##### DATA FOR PROCESSING #####
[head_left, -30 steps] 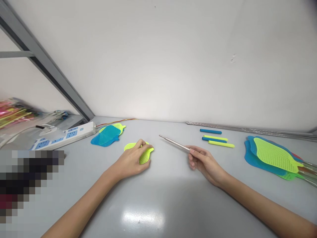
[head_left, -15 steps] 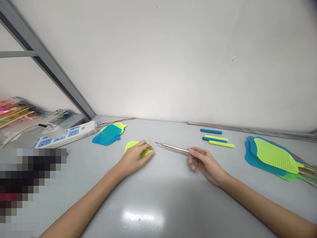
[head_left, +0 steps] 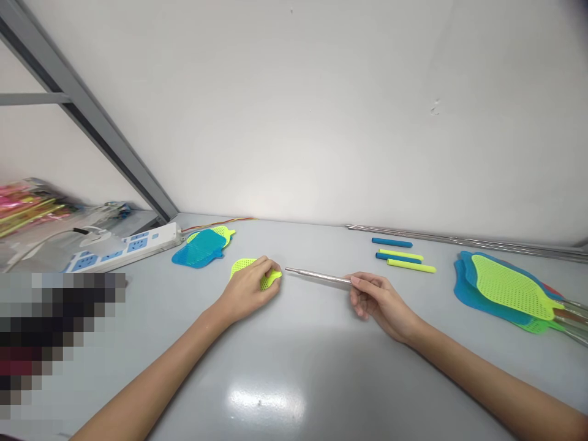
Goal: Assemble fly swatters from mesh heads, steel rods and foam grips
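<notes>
White power strip (head_left: 125, 250), gray metal frame (head_left: 97, 125), pale wall (head_left: 294, 122)

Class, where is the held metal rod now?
In the head view, the metal rod is near centre, in the right hand, its tip right of the lime mesh paddle under the left hand.

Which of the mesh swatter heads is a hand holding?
The yellow-green head in the left hand, near the metal rod's tip. No hand touches the heads in the left pile or right pile.
</notes>
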`<state>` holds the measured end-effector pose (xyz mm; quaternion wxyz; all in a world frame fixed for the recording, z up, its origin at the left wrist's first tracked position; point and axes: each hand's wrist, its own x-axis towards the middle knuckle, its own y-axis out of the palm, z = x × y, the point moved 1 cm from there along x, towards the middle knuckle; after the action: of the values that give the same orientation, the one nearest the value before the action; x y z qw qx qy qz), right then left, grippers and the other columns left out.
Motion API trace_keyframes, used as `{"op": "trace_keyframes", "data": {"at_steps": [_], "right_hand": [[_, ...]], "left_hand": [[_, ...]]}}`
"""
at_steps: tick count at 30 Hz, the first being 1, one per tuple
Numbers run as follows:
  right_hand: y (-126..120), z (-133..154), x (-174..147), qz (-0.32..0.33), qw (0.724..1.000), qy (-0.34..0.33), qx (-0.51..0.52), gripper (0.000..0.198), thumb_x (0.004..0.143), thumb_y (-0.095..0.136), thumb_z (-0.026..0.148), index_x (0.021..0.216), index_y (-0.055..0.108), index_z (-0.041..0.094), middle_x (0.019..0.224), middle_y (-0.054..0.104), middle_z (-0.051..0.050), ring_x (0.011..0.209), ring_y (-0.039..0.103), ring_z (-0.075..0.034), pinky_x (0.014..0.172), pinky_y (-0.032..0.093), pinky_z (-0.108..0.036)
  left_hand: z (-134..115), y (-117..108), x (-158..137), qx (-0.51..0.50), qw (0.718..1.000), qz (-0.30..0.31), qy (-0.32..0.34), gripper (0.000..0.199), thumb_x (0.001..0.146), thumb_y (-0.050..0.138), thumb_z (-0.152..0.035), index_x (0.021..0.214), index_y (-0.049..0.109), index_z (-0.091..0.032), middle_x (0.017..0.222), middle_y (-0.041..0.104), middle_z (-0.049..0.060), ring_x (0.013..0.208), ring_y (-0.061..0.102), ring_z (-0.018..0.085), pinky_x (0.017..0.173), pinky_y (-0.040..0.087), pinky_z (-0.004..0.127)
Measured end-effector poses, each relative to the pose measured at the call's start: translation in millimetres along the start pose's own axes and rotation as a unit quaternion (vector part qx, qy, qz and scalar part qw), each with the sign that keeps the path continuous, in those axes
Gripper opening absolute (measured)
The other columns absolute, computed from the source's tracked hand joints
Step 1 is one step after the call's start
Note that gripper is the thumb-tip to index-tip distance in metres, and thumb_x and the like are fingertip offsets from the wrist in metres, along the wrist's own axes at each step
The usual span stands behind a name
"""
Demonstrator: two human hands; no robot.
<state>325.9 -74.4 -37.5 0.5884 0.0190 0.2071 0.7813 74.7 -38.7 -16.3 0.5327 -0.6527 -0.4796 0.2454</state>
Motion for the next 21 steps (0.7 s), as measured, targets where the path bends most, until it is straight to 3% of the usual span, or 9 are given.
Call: {"op": "trace_keyframes", "data": {"at_steps": [7,15,21], "right_hand": [[-1.2,-1.4,0.8,0.018,1.0,0.006,0.0,0.026,0.076,0.054,0.034,0.093,0.058,0.014,0.056,0.054,0.0,0.043,0.046,-0.01,0.039,0.03,-0.022],[-1.5,-1.2,1.6,0.023,1.0,0.006,-0.003,0.026,0.076,0.054,0.034,0.093,0.058,0.014,0.055,0.053,0.0,0.042,0.046,-0.009,0.038,0.03,-0.021],[-1.0,-1.1,-0.3,0.017,1.0,0.001,-0.019,0.024,0.078,0.052,0.033,0.094,0.058,0.015,0.052,0.05,0.002,0.04,0.044,-0.008,0.036,0.029,-0.02]], "left_hand": [[0.7,0.0,-0.8,-0.013,1.0,-0.013,0.002,0.013,0.079,0.039,-0.029,0.08,0.048,-0.021,0.073,0.051,-0.001,0.065,0.049,0.014,0.059,0.038,0.025],[-2.6,-2.4,-1.9,-0.021,0.999,-0.019,0.024,0.014,0.081,0.038,-0.029,0.084,0.049,-0.02,0.073,0.05,-0.001,0.064,0.048,0.013,0.061,0.037,0.025],[-2.3,-3.5,-3.1,-0.034,0.998,-0.023,0.053,0.018,0.082,0.039,-0.027,0.091,0.053,-0.021,0.08,0.052,0.001,0.075,0.049,0.014,0.067,0.038,0.025]]}}
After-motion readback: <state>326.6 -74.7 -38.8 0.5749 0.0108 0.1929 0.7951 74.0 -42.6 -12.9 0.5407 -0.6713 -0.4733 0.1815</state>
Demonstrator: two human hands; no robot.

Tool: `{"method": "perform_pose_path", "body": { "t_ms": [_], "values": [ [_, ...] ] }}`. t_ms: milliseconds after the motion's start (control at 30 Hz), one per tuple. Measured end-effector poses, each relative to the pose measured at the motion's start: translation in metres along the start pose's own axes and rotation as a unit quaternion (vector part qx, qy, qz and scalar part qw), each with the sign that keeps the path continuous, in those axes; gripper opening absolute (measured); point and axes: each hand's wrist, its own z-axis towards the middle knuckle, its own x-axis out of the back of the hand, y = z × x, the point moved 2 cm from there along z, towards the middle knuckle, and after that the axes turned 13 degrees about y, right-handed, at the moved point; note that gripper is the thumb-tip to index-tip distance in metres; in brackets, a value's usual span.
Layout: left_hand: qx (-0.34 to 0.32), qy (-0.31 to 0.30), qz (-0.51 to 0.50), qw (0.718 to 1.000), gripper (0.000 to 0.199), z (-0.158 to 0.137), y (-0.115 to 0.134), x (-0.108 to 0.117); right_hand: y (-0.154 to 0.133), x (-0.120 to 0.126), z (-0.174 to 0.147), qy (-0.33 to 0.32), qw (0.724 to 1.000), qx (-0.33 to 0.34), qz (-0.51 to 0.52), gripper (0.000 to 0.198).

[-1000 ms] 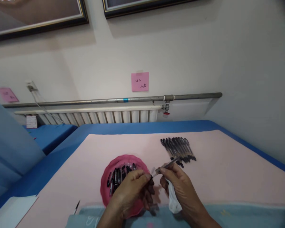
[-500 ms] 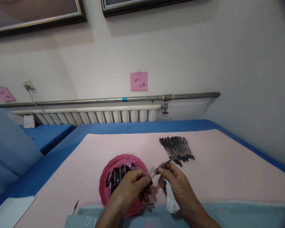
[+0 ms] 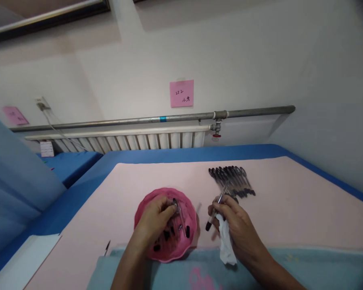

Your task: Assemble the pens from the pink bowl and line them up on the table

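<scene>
Row of pens (image 3: 231, 179) laid on pink cloth (image 3: 275, 201), seemingly done; loose pen parts (image 3: 181, 217) left in pink bowl (image 3: 192, 215). Single pen (image 3: 211, 220), seemingly unfinished, and white tissue (image 3: 226, 245) clasped by right hand (image 3: 234, 217) beside bowl; left hand (image 3: 155, 217) held over it, grip not discernible.

The left hand (image 3: 155, 217) and the right hand (image 3: 234, 217) are bare, as are both wrists (image 3: 141, 238) and the forearms (image 3: 131, 262), down to the lower edge of the view. Each forearm tapers toward the wrist. The fingernails are too small to make out. Below spreads a teal cloth (image 3: 169, 278) with a pink print (image 3: 201, 278); whether it is worn cannot be told.
</scene>
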Motion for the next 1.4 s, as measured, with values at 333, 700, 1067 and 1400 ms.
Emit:
{"method": "perform_pose_path", "body": {
  "t_ms": [333,700,1067,1400],
  "values": [
    [-0.076,-0.034,0.275,0.958,0.018,-0.006,0.001,-0.016,0.0,-0.002,0.001,-0.018,0.999,0.036,-0.015,0.013],
    [-0.079,-0.033,0.334,0.939,0.024,-0.008,-0.002,-0.036,0.001,-0.003,-0.004,-0.043,0.993,0.062,-0.087,0.014],
    [-0.104,-0.031,0.315,0.943,0.025,-0.007,-0.002,-0.029,0.003,-0.002,-0.003,-0.054,0.99,0.078,-0.104,0.015],
    [-0.075,-0.055,0.337,0.937,0.027,-0.013,0.002,-0.043,-0.001,-0.005,-0.007,-0.039,0.989,0.088,-0.109,0.014]
  ]
}}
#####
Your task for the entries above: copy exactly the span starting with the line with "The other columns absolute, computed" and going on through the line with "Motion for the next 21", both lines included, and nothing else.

The other columns absolute, computed from the source's tracked hand joints
Step 1 is one step after the call's start
Note that gripper is the thumb-tip to index-tip distance in metres, and thumb_x and the like are fingertip offsets from the wrist in metres, along the wrist's own axes at each step
The usual span stands behind a name
"""
Demonstrator: two human hands; no robot.
<state>325.9 -74.4 -37.5 0.5884 0.0190 0.2071 0.7813 74.7 -38.7 -16.3 0.5327 -0.6527 -0.4796 0.2454</state>
Motion for the next 21 steps (0.7 s), as measured, targets where the path bends most, until it is straight to 3% of the usual span, or 9 are given.

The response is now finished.